== Work order ==
What you need to produce from the material below is an exact transcription of the lines from the one with "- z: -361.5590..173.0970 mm" through the one with "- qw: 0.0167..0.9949", both included, and no other line.

####################

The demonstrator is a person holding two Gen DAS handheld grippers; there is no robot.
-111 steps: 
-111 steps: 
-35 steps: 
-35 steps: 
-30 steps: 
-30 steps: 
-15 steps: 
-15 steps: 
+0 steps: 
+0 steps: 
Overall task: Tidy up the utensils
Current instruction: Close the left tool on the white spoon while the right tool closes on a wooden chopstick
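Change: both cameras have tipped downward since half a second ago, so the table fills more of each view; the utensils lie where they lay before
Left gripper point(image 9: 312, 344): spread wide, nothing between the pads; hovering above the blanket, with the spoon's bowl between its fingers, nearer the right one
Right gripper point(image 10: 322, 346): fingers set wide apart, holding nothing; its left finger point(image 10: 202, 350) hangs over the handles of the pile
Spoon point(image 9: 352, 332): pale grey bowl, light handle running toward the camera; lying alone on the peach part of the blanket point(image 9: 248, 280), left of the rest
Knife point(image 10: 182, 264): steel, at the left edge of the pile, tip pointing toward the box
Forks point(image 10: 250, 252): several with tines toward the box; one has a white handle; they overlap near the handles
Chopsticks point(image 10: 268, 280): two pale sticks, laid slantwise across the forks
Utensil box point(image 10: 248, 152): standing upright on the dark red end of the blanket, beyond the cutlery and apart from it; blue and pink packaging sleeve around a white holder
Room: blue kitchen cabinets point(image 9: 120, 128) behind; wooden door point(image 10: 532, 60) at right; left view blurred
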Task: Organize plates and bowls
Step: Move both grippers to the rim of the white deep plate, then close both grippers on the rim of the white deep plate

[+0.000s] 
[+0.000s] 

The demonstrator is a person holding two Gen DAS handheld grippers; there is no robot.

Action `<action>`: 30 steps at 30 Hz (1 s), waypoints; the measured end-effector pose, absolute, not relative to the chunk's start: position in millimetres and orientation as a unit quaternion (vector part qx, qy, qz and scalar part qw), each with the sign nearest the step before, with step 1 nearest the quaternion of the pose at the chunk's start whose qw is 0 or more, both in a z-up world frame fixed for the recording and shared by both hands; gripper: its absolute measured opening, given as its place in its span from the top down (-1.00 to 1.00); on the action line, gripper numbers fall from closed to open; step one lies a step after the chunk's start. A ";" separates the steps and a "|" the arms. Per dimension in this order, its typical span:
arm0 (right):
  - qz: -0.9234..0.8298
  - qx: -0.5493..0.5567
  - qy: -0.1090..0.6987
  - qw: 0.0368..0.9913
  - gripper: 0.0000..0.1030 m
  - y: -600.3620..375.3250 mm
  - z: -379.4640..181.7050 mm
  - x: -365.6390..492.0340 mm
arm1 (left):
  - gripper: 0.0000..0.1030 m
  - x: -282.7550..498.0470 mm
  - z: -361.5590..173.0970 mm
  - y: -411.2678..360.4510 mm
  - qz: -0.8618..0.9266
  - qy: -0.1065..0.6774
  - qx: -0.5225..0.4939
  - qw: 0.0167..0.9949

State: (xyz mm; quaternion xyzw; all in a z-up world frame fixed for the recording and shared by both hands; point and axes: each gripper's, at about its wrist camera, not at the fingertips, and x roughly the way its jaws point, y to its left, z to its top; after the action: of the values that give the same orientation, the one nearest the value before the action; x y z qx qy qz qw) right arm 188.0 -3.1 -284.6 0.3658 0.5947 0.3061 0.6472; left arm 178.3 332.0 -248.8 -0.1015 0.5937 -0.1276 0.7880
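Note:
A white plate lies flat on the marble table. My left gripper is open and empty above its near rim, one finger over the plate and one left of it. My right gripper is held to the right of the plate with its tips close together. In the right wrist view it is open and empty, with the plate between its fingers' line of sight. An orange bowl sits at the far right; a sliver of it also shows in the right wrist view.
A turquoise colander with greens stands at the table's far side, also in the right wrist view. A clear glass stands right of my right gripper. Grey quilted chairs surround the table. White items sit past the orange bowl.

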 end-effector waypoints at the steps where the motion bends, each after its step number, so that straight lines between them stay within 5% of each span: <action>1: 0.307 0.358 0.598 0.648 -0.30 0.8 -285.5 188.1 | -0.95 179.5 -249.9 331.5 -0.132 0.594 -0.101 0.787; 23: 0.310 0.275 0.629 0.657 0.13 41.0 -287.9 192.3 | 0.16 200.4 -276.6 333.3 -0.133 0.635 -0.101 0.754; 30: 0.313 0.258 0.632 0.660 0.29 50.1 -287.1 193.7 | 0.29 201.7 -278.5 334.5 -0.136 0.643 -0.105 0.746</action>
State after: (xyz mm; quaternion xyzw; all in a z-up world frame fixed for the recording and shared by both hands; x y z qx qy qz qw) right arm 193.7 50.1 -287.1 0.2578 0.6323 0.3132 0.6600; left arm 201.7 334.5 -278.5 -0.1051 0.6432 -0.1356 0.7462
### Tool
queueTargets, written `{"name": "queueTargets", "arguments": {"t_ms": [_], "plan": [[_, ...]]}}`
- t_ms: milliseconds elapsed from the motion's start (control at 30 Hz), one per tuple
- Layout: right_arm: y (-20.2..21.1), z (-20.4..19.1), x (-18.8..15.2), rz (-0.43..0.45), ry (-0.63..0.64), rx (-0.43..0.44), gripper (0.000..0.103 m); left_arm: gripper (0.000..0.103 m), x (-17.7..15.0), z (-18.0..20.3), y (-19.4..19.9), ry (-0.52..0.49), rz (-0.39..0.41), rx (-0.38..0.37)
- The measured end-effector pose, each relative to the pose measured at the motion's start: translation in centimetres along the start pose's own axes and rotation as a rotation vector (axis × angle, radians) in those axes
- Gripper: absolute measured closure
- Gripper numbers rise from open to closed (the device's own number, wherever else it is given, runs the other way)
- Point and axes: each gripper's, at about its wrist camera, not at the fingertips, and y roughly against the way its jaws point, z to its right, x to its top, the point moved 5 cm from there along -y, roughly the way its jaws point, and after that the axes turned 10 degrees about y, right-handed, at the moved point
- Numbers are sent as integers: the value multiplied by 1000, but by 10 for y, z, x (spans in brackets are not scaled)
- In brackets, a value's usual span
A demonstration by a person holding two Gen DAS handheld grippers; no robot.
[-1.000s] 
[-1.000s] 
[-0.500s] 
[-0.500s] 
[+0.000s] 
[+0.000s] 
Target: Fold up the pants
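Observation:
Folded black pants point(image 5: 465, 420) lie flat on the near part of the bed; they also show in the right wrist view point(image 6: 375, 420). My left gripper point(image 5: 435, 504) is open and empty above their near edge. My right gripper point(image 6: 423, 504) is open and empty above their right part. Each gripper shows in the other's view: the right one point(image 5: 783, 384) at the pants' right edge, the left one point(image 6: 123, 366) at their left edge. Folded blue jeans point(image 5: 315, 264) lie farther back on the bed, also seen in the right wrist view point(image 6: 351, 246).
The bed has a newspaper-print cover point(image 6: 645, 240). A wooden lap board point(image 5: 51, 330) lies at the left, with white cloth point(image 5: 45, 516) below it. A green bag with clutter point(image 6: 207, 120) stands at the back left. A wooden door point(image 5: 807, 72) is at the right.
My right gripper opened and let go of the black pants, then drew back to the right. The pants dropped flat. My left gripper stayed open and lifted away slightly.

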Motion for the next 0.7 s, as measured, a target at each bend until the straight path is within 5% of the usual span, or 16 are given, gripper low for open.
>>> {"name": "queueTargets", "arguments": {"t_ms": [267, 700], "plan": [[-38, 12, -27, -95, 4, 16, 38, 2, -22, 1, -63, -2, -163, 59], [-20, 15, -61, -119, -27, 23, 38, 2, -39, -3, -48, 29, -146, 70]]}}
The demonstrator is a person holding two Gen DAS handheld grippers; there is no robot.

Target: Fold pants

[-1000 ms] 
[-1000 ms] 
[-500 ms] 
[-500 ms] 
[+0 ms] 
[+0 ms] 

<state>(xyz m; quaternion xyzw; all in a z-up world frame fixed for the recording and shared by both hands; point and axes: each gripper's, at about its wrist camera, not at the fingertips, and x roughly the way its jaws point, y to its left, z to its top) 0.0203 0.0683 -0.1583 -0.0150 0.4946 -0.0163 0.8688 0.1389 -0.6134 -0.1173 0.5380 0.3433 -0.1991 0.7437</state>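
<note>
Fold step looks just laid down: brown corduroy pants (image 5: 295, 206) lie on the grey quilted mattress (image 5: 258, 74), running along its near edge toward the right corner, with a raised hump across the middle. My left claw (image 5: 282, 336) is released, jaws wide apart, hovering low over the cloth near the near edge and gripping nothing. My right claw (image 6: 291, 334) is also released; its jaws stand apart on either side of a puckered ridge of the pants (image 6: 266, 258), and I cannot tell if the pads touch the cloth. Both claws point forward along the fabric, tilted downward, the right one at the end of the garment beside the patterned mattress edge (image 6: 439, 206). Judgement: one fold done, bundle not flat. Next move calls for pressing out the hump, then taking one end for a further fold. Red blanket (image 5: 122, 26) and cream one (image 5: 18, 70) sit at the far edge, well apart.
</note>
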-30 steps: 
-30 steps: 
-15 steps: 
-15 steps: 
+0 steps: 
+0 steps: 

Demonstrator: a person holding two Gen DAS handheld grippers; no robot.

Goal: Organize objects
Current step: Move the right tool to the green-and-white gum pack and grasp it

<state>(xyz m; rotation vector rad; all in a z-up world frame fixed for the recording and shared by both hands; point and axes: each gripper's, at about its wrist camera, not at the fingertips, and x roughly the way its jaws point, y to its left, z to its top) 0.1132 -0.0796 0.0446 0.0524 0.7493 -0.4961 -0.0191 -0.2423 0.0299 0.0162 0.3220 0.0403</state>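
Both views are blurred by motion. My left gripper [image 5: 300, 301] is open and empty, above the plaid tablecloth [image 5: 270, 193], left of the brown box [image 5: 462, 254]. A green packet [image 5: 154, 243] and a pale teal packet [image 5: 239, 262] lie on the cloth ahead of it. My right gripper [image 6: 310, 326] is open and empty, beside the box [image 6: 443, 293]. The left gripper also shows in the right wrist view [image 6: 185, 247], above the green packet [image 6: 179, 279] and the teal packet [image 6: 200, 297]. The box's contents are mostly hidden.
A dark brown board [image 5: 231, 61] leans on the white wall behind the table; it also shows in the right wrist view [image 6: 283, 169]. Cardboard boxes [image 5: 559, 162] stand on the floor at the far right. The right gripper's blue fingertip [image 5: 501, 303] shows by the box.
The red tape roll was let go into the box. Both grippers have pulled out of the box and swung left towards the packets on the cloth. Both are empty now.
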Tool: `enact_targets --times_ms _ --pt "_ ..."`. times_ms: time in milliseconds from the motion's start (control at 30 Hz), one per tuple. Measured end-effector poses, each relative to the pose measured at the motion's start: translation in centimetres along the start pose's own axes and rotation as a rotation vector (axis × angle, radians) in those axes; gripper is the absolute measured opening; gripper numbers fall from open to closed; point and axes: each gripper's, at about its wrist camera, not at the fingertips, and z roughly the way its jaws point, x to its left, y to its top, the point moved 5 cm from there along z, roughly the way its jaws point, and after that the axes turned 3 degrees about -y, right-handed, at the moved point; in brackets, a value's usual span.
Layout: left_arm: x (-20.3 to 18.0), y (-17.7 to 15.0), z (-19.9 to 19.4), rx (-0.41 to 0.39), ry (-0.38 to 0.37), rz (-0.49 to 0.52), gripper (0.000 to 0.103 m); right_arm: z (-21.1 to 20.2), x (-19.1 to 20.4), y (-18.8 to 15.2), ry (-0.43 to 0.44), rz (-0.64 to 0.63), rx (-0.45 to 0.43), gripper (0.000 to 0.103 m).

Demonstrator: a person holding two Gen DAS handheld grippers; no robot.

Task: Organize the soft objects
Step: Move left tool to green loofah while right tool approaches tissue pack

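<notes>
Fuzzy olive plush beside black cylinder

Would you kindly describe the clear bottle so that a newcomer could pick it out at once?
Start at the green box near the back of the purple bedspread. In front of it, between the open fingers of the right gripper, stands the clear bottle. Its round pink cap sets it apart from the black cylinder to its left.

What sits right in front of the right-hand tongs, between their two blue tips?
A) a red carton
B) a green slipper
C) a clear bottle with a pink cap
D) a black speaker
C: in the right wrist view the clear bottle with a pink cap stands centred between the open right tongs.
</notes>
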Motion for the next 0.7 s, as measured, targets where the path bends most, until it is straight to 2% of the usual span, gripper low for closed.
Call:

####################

== Solution below ==
  - z: -361.5590..173.0970 mm
  - y: -411.2678..360.4510 mm
  - qz: -0.8618..0.9266
  - qy: -0.1065..0.6774
  - qx: -0.5225..0.4939
  - qw: 0.0167..0.9949

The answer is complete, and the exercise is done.